## YOUR INSTRUCTIONS
Search the material below for the word "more". Copy every line that has it.

──────────────────────────────

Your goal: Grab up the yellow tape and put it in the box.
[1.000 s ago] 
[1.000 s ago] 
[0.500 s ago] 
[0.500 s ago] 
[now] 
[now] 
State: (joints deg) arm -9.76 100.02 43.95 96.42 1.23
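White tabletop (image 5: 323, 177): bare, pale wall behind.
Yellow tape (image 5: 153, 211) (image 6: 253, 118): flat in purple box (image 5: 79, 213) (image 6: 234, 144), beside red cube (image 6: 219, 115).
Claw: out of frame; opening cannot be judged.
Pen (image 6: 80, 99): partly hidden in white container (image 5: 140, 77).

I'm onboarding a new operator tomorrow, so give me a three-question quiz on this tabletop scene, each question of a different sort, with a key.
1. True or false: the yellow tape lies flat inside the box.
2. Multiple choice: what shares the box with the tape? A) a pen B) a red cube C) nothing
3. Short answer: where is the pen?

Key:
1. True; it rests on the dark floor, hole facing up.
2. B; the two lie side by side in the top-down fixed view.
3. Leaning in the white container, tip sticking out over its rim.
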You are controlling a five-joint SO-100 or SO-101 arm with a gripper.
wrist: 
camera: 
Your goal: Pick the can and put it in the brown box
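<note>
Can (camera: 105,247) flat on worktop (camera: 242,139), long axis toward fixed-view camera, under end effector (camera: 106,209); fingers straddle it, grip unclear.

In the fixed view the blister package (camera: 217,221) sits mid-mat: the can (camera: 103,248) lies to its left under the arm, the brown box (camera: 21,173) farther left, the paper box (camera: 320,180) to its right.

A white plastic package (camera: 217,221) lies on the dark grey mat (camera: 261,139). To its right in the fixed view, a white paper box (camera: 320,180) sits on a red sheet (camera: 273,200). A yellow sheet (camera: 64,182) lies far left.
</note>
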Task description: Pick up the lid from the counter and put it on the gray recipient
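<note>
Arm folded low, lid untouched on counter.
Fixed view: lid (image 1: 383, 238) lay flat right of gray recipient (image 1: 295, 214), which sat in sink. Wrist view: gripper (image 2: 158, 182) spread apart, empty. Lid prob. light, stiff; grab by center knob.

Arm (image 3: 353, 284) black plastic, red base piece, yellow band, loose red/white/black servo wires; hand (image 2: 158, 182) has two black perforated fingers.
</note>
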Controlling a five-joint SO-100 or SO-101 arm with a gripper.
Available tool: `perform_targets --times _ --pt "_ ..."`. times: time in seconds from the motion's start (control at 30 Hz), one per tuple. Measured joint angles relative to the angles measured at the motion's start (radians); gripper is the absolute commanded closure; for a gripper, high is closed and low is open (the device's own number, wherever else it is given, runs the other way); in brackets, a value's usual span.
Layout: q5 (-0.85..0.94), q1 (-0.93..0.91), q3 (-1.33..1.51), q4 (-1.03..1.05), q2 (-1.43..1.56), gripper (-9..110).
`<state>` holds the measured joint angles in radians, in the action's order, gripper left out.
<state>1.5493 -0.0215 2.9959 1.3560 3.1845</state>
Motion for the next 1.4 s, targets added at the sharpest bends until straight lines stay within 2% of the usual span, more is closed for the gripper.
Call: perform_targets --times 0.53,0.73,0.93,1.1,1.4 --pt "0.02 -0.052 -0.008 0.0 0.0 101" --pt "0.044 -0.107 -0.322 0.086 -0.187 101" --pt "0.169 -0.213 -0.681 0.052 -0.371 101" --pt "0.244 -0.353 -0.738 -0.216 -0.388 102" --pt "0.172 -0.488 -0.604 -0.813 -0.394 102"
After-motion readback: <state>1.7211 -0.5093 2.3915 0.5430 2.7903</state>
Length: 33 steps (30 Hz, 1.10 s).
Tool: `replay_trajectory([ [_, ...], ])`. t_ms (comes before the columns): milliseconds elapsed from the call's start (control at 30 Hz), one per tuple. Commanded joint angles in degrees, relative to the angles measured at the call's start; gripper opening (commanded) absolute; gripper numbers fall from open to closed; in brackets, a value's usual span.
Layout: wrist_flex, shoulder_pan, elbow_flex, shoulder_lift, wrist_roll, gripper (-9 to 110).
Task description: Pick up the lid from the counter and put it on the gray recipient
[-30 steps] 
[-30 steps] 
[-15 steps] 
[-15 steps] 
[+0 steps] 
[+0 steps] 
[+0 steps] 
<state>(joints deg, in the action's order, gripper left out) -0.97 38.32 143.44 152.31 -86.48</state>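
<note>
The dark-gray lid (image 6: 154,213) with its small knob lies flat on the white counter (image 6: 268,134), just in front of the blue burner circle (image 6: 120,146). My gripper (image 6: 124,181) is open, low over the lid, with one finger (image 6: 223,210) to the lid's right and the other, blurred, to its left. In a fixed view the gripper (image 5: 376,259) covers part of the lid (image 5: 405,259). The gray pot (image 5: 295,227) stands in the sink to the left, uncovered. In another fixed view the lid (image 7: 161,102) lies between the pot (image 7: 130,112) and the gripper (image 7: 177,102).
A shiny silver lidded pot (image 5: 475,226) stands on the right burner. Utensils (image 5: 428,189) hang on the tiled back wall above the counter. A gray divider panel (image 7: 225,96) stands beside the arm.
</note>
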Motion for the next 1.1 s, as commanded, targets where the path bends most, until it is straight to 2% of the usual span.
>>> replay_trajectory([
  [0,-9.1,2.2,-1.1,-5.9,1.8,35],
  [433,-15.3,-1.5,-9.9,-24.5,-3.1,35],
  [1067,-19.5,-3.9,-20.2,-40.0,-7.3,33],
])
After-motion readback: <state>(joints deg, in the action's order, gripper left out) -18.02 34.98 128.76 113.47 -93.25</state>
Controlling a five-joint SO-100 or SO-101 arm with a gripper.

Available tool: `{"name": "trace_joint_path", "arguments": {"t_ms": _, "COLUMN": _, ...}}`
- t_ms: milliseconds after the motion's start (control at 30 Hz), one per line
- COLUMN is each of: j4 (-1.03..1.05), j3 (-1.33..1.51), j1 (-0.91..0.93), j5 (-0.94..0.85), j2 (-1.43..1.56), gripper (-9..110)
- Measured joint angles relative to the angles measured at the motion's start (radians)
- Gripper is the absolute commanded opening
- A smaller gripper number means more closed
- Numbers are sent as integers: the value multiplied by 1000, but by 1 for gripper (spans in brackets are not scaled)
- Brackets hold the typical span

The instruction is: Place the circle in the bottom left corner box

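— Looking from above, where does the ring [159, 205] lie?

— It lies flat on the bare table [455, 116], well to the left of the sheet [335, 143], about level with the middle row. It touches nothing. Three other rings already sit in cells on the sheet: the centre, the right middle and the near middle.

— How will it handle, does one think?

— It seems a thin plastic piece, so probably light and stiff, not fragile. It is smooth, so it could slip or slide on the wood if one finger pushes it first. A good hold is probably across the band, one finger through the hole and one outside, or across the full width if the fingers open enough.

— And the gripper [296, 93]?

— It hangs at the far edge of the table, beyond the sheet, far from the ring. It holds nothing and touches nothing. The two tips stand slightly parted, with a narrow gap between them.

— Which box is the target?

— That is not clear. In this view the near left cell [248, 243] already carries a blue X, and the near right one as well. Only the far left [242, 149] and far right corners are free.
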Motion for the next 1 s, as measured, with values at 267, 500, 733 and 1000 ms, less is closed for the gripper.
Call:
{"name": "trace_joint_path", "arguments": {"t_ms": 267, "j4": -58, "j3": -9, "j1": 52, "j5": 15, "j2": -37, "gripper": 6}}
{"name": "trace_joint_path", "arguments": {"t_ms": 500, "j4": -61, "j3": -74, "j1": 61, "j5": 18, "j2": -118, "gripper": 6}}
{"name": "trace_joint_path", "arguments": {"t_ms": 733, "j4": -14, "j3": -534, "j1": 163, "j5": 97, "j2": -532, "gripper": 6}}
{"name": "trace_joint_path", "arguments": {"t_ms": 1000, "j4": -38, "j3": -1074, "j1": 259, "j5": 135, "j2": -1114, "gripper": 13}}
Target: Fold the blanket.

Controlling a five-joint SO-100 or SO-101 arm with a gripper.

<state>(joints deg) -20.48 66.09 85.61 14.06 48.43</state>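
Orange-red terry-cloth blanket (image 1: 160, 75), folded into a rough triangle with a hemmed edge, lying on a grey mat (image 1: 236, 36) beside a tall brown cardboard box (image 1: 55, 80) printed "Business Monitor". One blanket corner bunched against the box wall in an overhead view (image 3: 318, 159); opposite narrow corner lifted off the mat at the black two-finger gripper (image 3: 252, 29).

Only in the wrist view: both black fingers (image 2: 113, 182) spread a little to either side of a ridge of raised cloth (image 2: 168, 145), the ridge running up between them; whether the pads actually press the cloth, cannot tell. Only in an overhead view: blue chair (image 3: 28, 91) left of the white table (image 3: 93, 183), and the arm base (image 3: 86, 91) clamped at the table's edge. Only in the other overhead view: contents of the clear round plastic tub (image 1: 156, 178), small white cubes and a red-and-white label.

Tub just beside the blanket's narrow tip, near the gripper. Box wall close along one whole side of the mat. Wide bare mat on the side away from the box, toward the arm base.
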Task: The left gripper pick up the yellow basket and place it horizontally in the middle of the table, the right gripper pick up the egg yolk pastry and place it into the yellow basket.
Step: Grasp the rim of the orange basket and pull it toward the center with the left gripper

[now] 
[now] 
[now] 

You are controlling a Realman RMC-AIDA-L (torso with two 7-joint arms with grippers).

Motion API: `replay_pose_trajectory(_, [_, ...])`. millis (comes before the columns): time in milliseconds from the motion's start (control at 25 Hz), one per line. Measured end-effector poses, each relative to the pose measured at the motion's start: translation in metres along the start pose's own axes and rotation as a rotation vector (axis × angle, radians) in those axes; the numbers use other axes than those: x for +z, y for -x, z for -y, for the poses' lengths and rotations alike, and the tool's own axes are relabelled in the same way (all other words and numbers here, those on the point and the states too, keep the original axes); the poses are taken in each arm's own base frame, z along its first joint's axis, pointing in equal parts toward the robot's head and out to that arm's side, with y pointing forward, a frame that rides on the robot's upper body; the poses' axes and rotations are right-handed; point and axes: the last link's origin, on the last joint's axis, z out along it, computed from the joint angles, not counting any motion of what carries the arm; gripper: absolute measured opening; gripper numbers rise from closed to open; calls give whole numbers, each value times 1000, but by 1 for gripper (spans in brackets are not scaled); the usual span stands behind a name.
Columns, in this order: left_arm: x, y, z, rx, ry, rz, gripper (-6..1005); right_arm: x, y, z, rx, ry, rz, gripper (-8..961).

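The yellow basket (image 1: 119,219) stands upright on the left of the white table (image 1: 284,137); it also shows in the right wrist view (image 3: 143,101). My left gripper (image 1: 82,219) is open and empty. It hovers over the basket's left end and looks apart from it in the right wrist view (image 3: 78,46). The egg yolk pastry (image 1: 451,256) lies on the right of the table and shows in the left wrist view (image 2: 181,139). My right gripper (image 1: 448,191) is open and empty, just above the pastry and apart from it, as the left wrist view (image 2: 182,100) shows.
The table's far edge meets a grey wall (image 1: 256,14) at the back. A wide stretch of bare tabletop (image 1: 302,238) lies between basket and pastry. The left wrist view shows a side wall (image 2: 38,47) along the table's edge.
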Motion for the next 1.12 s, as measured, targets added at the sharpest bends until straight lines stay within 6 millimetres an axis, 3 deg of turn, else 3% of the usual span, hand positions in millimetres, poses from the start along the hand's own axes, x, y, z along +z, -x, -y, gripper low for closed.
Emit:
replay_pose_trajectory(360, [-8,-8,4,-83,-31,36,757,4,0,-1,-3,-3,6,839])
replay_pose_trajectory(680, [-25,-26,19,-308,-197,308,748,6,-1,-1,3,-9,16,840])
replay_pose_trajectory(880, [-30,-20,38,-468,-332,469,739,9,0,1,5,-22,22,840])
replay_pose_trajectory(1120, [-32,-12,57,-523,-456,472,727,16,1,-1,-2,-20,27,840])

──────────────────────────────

## RESULT OF THIS TASK
Motion for the next 1.4 s, targets added at the sharpest bends until straight lines stay within 2% of the usual span, more is closed for the gripper.
- A smaller gripper number means more closed

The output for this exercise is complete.